Исана также не покидало ощущение распада, ощущение того, что умерла душа и он распадается на части и может, как кассету, отделить сознание от своего больного тела. Он чувствовал себя неприкрытым, обнаженным, не защищенным от ударов внешнего мира. Может быть, в атомный век по закону парадокса и появляются такие люди, у которых совсем нет кожного покрова, как Дзин, каким стал Исана. И если общество живет по законам насилия или права сильного, такие люди обречены на вымирание. Однако при виде незащищенности в людях, должно быть, срабатывает инстинкт защиты детеныша, защиты слабого, который не может сам за себя постоять, и даже в очерствевших или ожесточившихся душах вдруг пробуждается сострадание, неосознанное, щемящее чувство стыда и готовности прийти на помощь. То чувство, которое охватывало самого Исана при виде набухающих почек: «Пока почки были заключены в твердые серовато-коричневые панцири, он чувствовал себя в безопасности, будто и сам, как веретенообразная зимняя почка, прикрыт таким панцирем. Но когда из панциря начинало пробиваться нечто удивительно беспомощное — мягкие зеленоватые листочки, — он дрожал от неизъяснимого страха. Страха за сотни миллионов почек, которые попадали в поле его зрения. Разве не рушился мир, когда неумолимо жестокие птичьи стаи начинали клевать мягкие, соблазнительные почки?» Незащищенность Дзина, покорившая подростков, потрясла и японского читателя.
«Тонкий, но отчетливый голос Дзина, — делится своим впечатлением японский писатель Такэда Тайдзюн, — звучит как призыв не принимать участия в организациях, угрожающих природе. В предчувствии катастрофы, которая нависла над миром, он взывает к нам, чтобы мы отказались от своей гордыни. Человек, помни о смерти! Далекие голоса давно ушедших таинственным образом сливаются с невинным голосом ребенка» [5] Напечатано на суперобложке романа.
.
В свое время Исана имел панцирь, он был тогда честолюбивым секретарем известного в высших сферах политика. Но после того страшного случая, когда он соучаствовал в убийстве невинного ребенка, переродился. Лишившись панциря, он пытался создать искусственное укрытие в виде железобетонного убежища, но не смог избавиться от чувства непоправимой вины, которую можно искупить только смертью.

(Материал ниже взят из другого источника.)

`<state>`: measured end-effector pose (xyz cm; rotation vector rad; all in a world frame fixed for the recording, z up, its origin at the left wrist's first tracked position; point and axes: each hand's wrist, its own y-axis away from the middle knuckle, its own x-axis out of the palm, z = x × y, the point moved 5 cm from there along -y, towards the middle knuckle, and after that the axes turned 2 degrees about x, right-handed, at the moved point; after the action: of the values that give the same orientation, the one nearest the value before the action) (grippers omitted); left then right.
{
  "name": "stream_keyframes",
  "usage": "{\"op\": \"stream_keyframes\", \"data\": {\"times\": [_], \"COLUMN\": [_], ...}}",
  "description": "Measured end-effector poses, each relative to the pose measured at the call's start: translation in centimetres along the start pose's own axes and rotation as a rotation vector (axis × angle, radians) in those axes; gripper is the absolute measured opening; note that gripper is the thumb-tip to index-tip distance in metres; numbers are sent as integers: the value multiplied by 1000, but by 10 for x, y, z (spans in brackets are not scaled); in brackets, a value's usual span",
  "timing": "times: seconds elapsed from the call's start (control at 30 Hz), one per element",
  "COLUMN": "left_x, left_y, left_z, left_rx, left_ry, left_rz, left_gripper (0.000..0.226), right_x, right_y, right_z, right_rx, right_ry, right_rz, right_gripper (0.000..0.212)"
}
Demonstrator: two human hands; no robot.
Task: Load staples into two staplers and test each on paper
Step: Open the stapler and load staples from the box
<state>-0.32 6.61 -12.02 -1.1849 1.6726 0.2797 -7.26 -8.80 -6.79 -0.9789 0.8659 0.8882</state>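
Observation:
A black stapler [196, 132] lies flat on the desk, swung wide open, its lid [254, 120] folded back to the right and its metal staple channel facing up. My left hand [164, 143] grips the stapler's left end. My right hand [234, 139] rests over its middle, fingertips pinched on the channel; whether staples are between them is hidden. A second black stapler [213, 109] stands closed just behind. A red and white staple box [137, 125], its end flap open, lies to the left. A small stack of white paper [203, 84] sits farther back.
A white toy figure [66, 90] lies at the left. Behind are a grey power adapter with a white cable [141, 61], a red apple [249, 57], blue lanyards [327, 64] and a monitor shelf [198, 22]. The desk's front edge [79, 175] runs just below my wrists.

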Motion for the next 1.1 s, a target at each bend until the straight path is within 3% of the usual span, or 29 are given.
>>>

Однако, лишившись панциря, он смог услышать голоса деревьев и китов, узнать истинную жизнь мира, понять свое назначение. Он не надеется на прощение, ибо был одним из тех, кто причастен к злу, внес свою лепту в разрушение нравственной основы, на которой держится мир. Он живет лишь ради осуществления своей идеи. Не потому ли так привязались к нему подростки? Они понимают его мысли и чаяния, принимают на борт своего вымышленного корабля. И он не покидает их в отчаянную минуту, приносит, себя в жертву, чтобы та идея, которая была для него дороже жизни, вошла в них и изменила их.
Но почему им овладела именно эта идея — пробуждать любовь к деревьям и китам? Исана называет деревья лучшими обитателями земли, не способными передвигаться, а китов — лучшими обитателями морей, не способными жить на суше. Он провозглашает себя поверенным деревьев и китов, потому что живет на земле вместо китов и способен передвигаться по земле вместо деревьев. «Киты — самые крупные, самые прекрасные из всех млекопитающих». Он пришел, чтобы спасти их от уничтожения: «день гибели последнего кита окажется также и днем гибели последнего млекопитающего, именуемого человеком».
В беседе с критиком Ватанабэ [6] Беседа Оэ Кэндзабуро с критиком Ватанабэ Хироси в издательстве «Синтёся» 27 июля 1973 г. (напечатана в виде вкладки в роман).
писатель говорит о том, что заставило его взяться за эту тему. Дело не в том, что уничтожаются именно киты и деревья. Дело в том, что общество считает это нормальным — уничтожать то, что принадлежит природе, уничтожать что-либо в принципе, — привыкает и перестает замечать, что совершает недозволенное. Это развращает человеческое сознание, приучает к мысли о безнаказанности зла. Отношение к деревьям и китам помогает понять, что сделалось с людьми.
Общество, которое не видит в этом криминала, — больное общество, хочет сказать писатель, и нужно задуматься над этим, пока не поздно. Самый страшный грех — неощущение греха. Наверно, в такие моменты кончались цивилизации, когда люди не ведали, что творили, переставали замечать, что совершают недопустимое, неприличествующее человеку, Люди так привыкли вонзать топор в дерево, что не слышат его стонов, Но это не значит, что так и надо. Люди живут по правилам, но кто придумал эти правила? Они их придумали для собственного удобства. Писатель буквально бьет в набат, предостерегая об угрозе.